● **What the exercise asks**
Keep the pictures out of your copy. Transcribe the records below exactly.

● **Data records**
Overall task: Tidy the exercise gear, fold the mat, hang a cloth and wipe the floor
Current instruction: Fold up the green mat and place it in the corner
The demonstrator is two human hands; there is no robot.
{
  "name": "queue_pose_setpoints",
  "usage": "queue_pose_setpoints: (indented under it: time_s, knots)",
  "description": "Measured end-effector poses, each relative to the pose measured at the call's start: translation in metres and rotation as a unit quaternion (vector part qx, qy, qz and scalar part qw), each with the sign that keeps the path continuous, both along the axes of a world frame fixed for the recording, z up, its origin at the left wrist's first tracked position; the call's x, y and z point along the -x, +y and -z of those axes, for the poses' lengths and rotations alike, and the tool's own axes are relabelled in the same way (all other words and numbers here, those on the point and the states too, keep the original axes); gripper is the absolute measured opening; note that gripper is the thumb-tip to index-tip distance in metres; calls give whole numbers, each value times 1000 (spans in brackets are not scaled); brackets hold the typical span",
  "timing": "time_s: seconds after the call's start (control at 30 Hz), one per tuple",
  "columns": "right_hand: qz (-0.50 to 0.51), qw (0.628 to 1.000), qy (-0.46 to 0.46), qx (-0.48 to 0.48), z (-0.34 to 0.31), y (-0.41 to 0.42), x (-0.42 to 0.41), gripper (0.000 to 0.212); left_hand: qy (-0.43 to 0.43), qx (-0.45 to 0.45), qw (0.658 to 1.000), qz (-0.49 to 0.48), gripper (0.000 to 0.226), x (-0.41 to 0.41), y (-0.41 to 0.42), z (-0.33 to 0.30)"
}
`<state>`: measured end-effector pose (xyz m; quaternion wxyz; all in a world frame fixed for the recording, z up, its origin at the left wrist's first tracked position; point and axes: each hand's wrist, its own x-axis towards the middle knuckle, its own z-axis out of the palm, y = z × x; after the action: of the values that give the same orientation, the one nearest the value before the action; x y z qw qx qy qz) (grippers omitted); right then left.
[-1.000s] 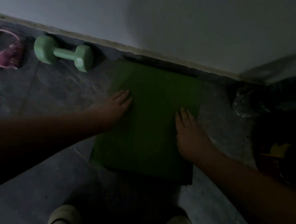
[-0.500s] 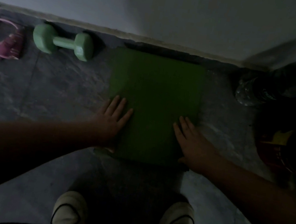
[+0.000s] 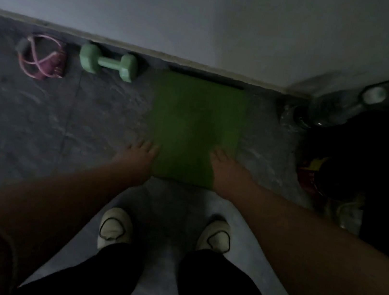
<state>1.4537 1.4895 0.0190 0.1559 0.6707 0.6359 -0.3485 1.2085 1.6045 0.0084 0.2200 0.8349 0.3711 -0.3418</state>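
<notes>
— How far along?
— The mat (image 3: 195,127) lies folded flat by the wall, the dumbbell (image 3: 107,65) and pink band (image 3: 41,57) lined up beside it. Left hand (image 3: 136,157) and right hand (image 3: 225,169) rest at its near corners, fingers spread, gripping nothing
— What's left?
— No cloth in sight — hanging and wiping look undone

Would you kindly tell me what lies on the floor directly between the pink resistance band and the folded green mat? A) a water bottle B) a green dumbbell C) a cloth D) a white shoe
B: the green dumbbell lies by the wall, with the pink resistance band on one side and the folded green mat on the other.
</notes>
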Motion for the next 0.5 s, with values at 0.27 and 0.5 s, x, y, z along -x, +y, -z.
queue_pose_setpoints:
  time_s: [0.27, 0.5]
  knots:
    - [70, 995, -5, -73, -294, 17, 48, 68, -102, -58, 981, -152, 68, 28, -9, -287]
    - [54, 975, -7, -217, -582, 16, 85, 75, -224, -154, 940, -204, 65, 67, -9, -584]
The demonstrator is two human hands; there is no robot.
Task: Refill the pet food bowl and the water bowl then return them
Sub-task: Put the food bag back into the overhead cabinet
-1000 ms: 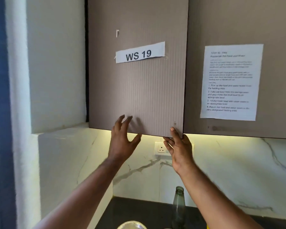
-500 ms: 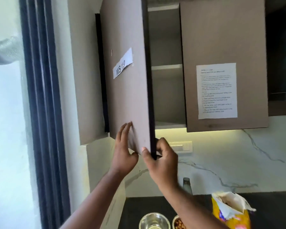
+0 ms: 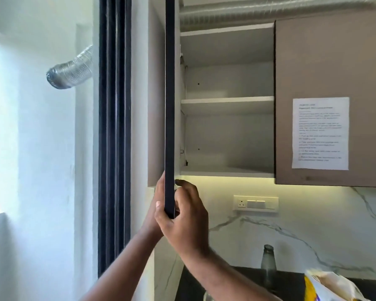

● **Exercise result**
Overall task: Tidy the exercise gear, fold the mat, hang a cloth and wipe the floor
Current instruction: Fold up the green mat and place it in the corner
The demonstrator is two human hands; there is no robot.
{
  "name": "queue_pose_setpoints",
  "usage": "queue_pose_setpoints: (indented under it: time_s, knots)",
  "description": "Measured end-effector poses, each relative to the pose measured at the call's start: translation in metres and rotation as a unit quaternion (vector part qx, qy, qz and scalar part qw), each with the sign that keeps the path continuous, both along the axes of a world frame fixed for the recording, z up, its origin at the left wrist's first tracked position; the call's x, y and z point along the -x, +y and -z of those axes, for the poses' lengths and rotations alike, and the tool's own axes are relabelled in the same way (all other words and numbers here, those on the point and the states too, keep the original axes); gripper is the absolute measured opening; note that gripper is the thumb-tip to index-tip distance in metres; calls give whole numbers, each value times 1000 (spans in brackets are not scaled); brackets hold the typical span",
  "timing": "time_s: seconds after the call's start (control at 30 Hz), one per tuple",
  "columns": "right_hand: qz (-0.50 to 0.51), qw (0.628 to 1.000), qy (-0.46 to 0.46), qx (-0.48 to 0.48), z (-0.34 to 0.31), y (-0.41 to 0.42), x (-0.42 to 0.41), gripper (0.000 to 0.212); left_hand: qy (-0.43 to 0.43), qx (-0.45 to 0.45), qw (0.658 to 1.000), qz (-0.49 to 0.48), gripper (0.000 to 0.226), x (-0.41 to 0.41), y (-0.41 to 0.42), z (-0.33 to 0.30)"
}
`<state>`: measured end-effector pose (xyz m; quaternion wxyz; all in a world frame fixed for the recording, z up, its origin at the left wrist's first tracked position; point and axes: each hand's wrist, its own x-axis towards the middle knuckle, its own z-axis out of the palm, y = z × x; after the action: of the values that give the same orientation, the one nearest the value before the action; x y z qw qx qy qz) (grippers omitted); right then left.
[-1.000s] 
[-0.500s] 
[+0.000s] 
<state>1.4537 1.4895 0.0190 0.1559 0.6707 0.6359 -0.3485 1.2085 1.6045 0.0084 0.2200 0.8349 0.3711 -0.3418</state>
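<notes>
— How far along?
— The mat (image 3: 195,127) lies folded flat by the wall, the dumbbell (image 3: 107,65) and pink band (image 3: 41,57) lined up beside it. Left hand (image 3: 136,157) and right hand (image 3: 225,169) rest at its near corners, fingers spread, gripping nothing
— What's left?
— No cloth in sight — hanging and wiping look undone

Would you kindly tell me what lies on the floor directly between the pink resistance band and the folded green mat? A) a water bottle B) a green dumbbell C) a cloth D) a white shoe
B: the green dumbbell lies by the wall, with the pink resistance band on one side and the folded green mat on the other.
</notes>
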Motion for the next 0.5 s, with values at 0.27 and 0.5 s, x, y, z along -x, +y, -z.
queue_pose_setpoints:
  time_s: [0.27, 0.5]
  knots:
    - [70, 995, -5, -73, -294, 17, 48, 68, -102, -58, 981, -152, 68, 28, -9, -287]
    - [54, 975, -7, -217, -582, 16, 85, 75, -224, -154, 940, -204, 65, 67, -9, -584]
The demonstrator is two human hands; there is no robot.
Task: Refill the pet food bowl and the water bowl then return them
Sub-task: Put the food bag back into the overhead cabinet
-1000 ms: 
-500 ms: 
+0 ms: 

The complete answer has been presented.